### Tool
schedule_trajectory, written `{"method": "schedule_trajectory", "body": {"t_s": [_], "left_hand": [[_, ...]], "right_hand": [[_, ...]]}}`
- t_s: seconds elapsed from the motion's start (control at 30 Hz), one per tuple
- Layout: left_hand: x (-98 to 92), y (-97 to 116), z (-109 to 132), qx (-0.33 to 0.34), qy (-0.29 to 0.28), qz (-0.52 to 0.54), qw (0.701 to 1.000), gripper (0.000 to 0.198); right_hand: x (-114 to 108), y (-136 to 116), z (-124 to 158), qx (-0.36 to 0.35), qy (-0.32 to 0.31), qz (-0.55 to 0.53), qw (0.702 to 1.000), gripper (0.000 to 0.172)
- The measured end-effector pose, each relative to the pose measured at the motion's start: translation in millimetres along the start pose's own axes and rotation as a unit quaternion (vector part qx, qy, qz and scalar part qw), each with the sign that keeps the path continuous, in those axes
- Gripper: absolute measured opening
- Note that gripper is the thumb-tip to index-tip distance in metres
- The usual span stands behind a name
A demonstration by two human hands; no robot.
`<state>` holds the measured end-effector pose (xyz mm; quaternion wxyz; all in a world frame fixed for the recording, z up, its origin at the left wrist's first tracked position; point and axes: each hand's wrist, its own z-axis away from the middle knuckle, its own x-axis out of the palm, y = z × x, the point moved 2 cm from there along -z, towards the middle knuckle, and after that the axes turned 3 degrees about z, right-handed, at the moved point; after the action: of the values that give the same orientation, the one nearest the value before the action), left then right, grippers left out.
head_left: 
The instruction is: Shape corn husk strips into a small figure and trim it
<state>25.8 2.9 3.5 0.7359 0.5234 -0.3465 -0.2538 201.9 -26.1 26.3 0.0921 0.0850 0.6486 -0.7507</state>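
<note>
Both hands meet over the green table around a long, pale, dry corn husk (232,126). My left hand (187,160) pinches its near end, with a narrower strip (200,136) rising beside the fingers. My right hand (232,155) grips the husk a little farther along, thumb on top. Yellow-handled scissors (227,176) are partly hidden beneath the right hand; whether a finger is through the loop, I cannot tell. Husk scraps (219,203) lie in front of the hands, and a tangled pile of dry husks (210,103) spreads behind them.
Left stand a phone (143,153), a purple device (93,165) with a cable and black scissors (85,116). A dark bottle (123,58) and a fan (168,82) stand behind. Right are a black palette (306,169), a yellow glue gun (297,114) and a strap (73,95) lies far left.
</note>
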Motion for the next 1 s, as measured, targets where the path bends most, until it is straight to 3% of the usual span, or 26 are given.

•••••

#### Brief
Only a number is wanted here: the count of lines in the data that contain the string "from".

#### Completed task
2